== Material for this exercise

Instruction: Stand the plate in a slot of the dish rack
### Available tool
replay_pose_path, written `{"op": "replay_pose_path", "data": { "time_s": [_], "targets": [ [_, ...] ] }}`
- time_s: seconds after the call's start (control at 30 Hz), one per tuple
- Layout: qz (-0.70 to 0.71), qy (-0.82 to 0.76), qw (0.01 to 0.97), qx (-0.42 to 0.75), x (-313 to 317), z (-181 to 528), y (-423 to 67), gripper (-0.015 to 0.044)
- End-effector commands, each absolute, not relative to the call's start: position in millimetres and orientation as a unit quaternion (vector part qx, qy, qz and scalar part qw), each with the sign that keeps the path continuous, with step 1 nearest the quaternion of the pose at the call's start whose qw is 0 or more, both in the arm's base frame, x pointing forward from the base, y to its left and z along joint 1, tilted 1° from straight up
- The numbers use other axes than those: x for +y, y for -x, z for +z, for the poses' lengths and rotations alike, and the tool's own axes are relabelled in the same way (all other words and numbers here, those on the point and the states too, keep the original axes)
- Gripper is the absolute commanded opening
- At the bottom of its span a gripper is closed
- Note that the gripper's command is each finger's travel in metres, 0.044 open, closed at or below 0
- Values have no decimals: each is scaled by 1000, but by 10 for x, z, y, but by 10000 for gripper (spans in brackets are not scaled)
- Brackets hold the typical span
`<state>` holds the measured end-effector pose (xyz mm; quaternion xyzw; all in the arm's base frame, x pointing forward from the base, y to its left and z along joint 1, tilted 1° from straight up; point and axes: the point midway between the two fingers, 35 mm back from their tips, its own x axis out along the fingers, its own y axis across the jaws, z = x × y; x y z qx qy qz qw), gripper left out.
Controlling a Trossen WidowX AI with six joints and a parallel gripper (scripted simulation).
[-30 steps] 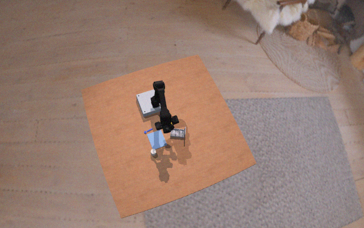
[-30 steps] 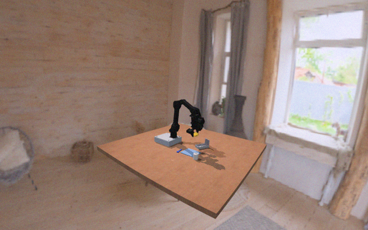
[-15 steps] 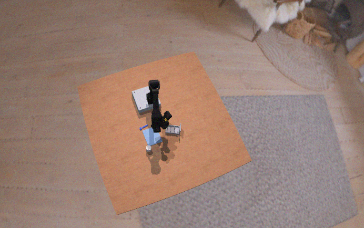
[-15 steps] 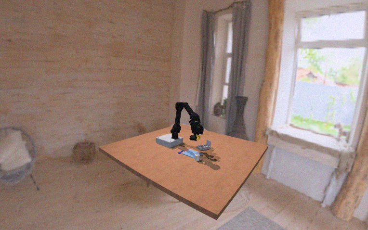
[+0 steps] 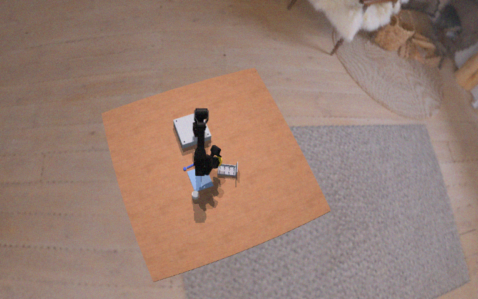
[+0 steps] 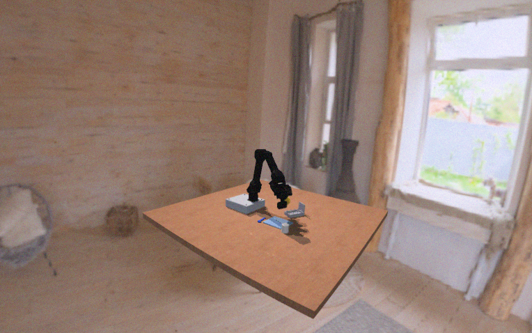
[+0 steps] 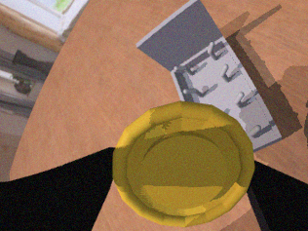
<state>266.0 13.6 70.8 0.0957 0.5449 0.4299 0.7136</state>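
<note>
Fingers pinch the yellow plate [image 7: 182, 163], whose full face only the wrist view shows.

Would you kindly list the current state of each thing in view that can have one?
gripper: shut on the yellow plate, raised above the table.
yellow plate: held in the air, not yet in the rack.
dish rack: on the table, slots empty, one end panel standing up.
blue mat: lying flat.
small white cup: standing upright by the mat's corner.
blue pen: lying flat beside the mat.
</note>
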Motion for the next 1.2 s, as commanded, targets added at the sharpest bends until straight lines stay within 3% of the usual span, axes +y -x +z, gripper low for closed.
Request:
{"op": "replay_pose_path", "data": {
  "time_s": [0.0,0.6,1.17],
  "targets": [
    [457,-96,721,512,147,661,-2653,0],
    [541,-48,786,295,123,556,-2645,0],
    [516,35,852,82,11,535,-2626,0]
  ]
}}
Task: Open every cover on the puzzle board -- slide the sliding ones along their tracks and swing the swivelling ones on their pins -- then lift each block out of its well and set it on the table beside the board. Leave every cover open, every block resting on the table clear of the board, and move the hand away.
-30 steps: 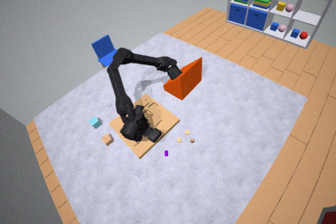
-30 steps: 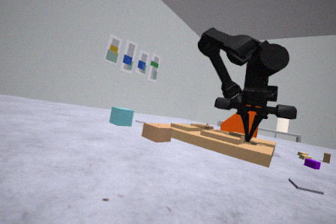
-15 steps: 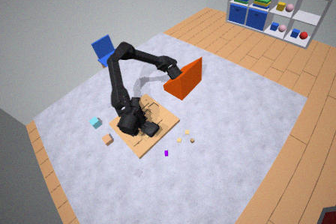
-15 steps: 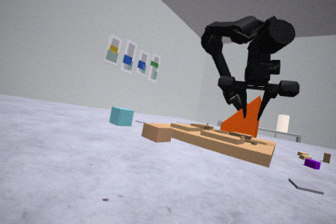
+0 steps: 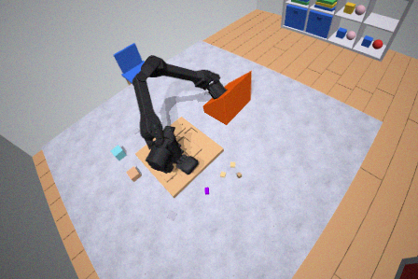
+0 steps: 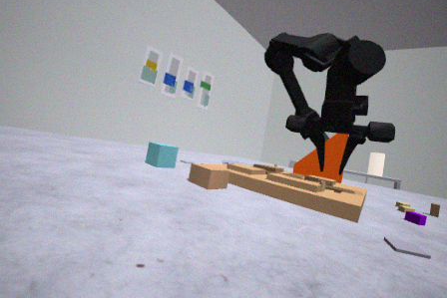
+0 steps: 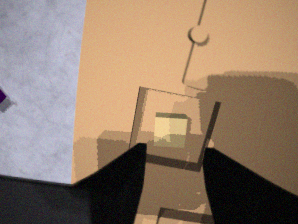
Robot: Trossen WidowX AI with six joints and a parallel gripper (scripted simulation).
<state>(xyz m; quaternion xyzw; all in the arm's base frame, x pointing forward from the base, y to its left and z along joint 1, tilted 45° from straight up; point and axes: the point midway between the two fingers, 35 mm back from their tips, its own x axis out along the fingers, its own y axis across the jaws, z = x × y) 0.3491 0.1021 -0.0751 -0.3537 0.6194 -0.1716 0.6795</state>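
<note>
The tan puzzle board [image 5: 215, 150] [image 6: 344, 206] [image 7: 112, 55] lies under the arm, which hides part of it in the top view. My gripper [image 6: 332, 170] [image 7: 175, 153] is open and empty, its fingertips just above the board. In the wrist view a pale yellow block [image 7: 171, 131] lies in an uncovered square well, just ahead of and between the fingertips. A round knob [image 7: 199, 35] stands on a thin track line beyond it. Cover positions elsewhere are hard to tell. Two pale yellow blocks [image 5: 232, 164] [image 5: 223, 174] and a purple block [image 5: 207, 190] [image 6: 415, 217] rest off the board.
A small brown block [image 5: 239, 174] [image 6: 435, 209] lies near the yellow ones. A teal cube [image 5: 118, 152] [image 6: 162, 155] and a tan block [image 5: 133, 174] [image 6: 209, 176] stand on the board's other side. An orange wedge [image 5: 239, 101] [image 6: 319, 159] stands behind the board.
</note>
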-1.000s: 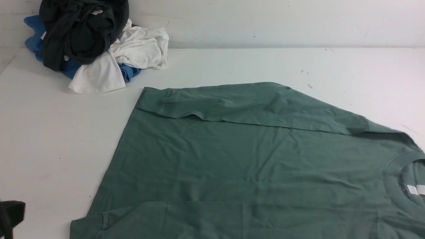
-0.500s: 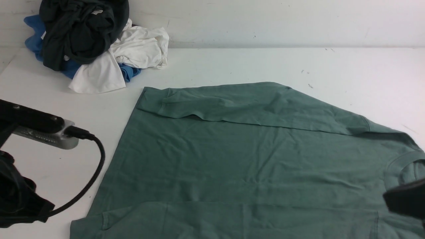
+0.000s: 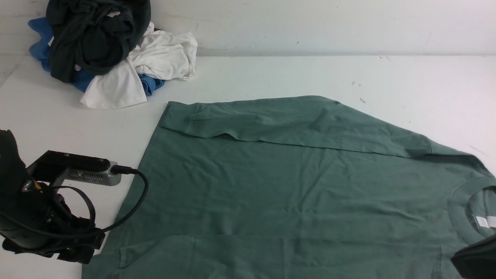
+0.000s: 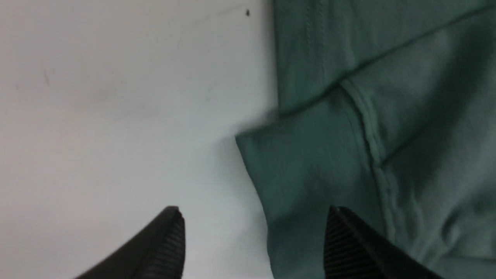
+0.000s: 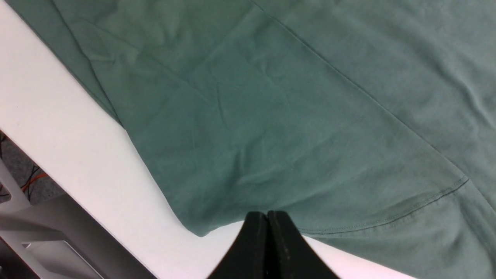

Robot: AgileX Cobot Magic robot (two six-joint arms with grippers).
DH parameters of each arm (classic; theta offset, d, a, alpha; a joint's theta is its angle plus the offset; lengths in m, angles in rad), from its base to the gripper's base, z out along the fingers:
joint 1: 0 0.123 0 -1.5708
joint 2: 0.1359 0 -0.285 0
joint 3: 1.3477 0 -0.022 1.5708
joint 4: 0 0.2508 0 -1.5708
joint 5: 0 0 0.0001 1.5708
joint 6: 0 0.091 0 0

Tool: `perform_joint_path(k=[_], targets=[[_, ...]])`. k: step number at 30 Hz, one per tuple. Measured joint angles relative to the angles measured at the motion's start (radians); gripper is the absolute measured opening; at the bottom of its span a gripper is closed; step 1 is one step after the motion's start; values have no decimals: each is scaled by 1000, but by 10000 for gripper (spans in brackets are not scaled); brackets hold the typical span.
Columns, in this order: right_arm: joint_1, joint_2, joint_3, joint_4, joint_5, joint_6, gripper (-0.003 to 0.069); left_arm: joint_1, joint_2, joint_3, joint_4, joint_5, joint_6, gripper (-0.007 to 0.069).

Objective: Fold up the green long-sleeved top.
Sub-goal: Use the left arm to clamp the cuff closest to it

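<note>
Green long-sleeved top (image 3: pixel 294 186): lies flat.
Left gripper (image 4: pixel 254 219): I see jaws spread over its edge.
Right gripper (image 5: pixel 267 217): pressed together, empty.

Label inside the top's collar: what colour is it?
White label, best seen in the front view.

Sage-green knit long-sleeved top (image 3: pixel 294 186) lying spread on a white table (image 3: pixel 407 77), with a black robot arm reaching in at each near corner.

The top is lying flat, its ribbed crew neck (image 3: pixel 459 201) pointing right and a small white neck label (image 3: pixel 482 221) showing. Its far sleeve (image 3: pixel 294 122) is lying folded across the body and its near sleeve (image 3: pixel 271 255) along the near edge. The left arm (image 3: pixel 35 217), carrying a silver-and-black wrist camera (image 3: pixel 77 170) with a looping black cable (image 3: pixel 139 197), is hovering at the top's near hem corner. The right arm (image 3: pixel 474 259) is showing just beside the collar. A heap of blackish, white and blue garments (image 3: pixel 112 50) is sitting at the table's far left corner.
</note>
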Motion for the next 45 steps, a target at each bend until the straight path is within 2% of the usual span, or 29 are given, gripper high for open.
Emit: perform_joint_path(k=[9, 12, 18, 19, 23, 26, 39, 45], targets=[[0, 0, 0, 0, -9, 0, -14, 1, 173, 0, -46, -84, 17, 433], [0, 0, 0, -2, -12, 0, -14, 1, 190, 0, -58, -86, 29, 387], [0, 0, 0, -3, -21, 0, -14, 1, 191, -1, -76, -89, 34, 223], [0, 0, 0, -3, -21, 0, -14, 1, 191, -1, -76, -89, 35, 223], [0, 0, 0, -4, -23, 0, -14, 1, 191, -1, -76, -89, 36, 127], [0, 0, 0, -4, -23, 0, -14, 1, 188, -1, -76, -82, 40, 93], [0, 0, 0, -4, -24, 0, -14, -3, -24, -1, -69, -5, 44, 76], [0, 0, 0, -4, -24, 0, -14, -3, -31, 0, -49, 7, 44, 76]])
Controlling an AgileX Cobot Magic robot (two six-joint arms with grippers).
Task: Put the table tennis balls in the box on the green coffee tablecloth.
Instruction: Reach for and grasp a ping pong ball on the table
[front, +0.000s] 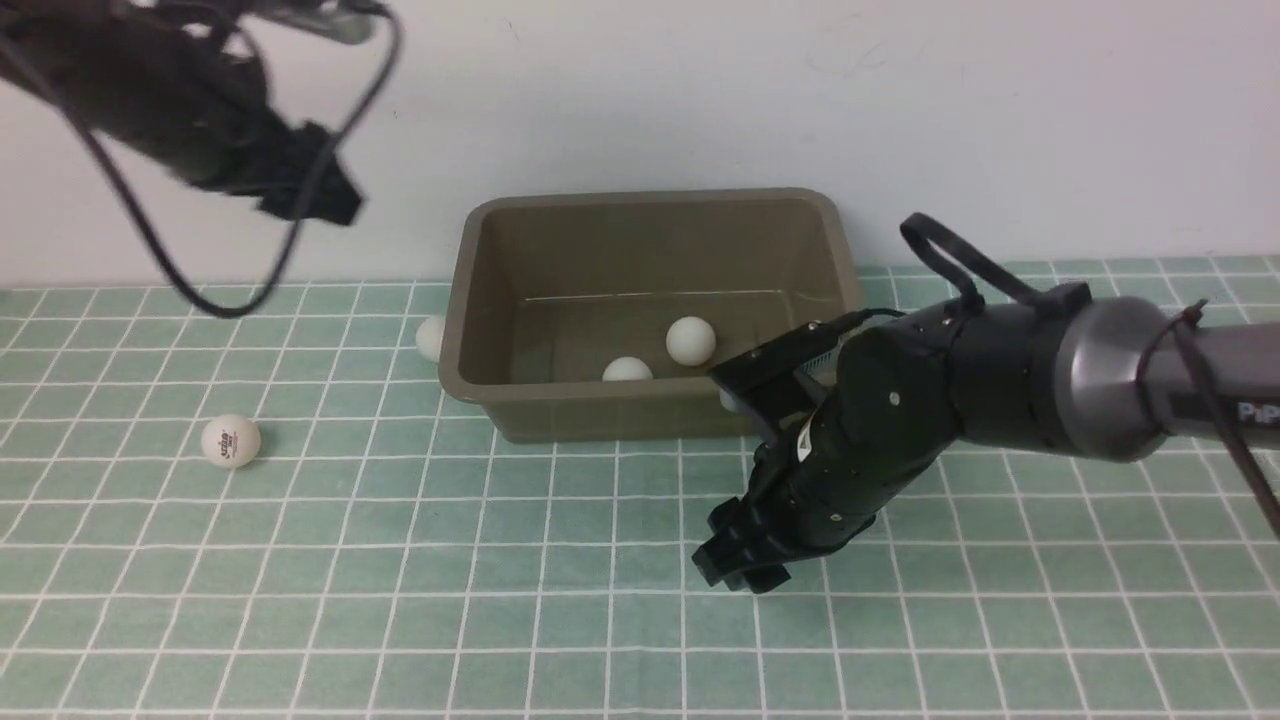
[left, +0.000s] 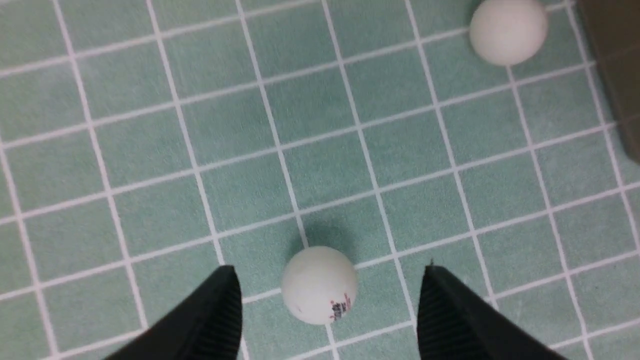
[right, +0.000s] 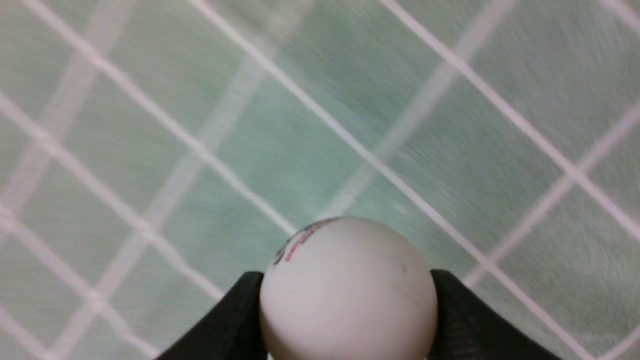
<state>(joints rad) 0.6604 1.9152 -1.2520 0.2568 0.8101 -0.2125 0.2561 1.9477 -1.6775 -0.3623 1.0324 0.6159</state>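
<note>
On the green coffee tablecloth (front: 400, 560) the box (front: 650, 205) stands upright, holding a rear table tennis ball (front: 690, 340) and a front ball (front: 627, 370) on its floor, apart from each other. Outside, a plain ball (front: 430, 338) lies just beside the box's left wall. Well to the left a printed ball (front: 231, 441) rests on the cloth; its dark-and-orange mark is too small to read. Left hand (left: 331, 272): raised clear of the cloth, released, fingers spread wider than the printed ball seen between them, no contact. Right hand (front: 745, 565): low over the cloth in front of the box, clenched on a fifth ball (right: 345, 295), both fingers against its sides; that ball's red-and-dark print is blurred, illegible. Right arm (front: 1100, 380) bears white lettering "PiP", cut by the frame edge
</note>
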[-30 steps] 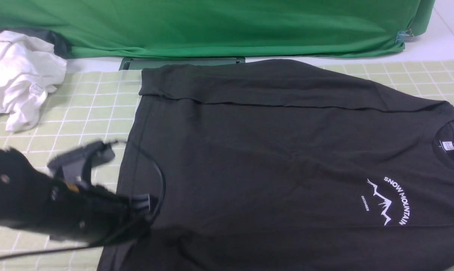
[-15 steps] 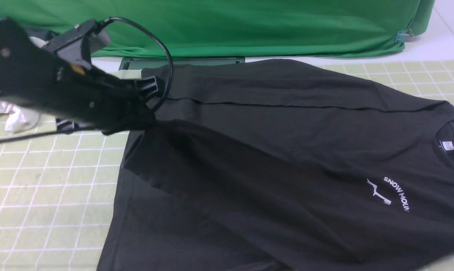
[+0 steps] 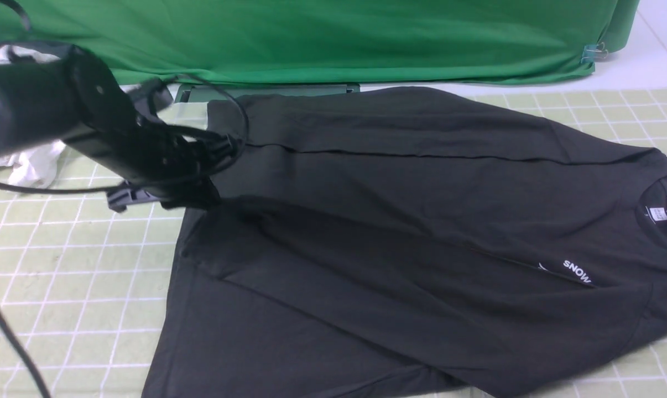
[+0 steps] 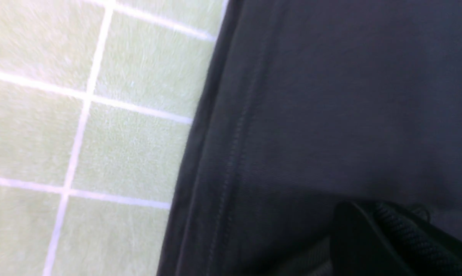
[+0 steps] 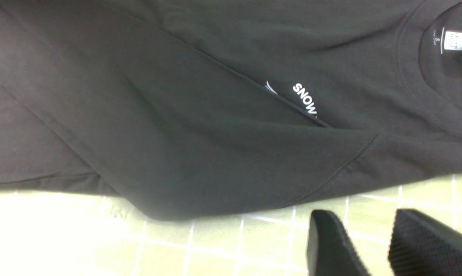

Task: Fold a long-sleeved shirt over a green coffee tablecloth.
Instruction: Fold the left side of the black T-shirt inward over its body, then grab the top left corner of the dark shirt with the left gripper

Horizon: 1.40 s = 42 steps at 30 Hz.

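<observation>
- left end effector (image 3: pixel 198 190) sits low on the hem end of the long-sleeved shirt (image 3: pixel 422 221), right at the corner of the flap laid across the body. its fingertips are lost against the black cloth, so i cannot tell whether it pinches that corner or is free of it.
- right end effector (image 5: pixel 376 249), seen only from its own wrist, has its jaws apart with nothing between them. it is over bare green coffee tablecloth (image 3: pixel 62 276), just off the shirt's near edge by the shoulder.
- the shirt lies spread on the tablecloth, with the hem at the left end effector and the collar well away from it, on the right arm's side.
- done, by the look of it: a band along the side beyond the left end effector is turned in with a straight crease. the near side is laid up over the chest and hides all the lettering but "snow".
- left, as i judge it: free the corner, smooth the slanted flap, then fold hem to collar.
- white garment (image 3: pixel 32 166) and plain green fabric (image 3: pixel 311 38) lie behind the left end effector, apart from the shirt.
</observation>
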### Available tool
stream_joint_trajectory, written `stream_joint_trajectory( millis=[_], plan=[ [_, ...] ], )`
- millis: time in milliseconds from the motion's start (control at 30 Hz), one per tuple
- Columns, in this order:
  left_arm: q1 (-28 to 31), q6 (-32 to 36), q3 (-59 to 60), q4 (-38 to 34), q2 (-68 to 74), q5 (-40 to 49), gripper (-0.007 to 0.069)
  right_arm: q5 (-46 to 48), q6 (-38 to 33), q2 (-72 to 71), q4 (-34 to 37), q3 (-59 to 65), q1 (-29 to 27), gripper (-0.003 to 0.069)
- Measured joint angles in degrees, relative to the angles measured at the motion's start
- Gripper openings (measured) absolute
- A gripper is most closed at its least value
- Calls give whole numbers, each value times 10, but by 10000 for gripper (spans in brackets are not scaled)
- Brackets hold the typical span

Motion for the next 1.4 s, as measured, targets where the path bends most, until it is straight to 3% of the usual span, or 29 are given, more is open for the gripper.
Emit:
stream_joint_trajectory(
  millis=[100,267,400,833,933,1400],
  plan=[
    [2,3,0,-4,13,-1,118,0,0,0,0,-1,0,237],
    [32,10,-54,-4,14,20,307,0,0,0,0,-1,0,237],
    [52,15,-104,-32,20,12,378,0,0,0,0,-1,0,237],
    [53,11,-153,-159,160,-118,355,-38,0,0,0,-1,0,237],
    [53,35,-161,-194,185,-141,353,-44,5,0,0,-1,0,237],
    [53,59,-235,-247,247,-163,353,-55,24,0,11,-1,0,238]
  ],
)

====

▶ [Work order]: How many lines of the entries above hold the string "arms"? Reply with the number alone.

▶ [Answer box]: 2